What is needed
From the first line of the entries down to the line with "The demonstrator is", write out every line exactly; that last line counts, but pictures do not.

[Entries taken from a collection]
------------------------------------------------------------------------

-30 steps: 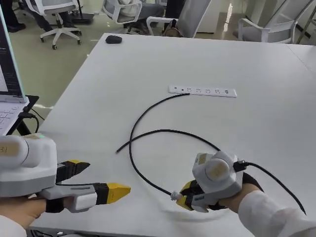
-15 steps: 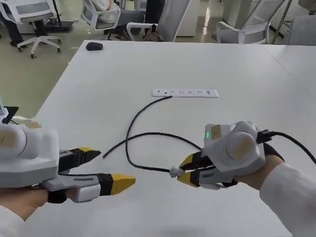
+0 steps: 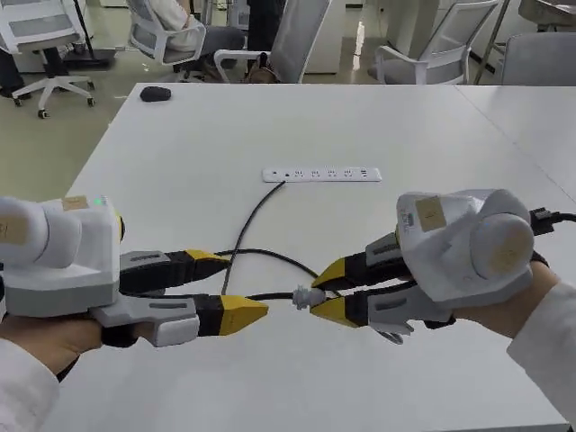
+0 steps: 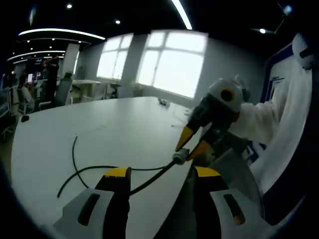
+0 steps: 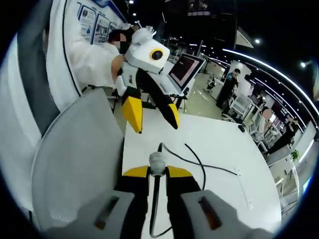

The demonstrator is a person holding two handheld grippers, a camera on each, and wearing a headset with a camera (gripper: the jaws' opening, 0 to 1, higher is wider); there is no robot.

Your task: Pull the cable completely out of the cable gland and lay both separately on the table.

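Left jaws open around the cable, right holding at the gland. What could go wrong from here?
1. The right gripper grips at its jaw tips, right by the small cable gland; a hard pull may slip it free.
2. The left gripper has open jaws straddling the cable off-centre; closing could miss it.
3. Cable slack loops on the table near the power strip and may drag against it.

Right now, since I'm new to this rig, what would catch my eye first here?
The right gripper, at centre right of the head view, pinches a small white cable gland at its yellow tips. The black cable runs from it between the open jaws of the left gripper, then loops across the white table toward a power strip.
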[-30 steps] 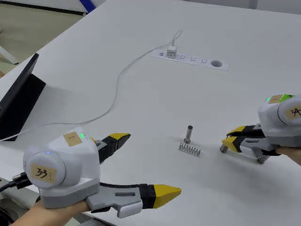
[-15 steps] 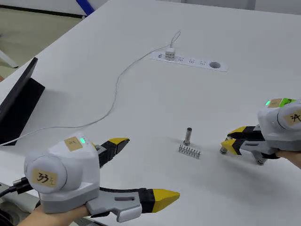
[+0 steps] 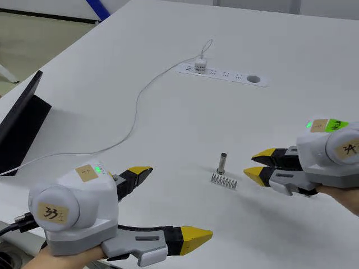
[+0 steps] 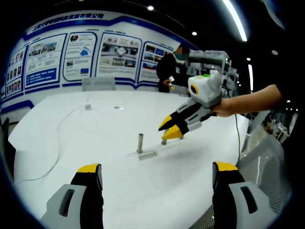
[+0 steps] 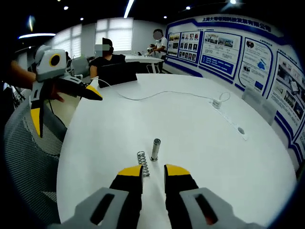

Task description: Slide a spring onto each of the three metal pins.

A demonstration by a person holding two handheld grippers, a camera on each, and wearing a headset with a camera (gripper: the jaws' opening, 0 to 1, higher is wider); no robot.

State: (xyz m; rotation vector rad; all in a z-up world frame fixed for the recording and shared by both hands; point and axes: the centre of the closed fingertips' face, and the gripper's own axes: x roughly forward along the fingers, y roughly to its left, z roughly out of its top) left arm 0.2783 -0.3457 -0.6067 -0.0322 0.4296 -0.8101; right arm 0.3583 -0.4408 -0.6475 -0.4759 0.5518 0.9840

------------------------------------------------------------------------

The completed task
-30 steps: 
-15 steps: 
+0 steps: 
+0 steps: 
+0 steps: 

The demonstrator is a person holding two handheld grippers, a camera on each, and wearing a headset with a camera (gripper: the jaws' opening, 0 to 1, higher is wider); there is no robot.

This output is complete.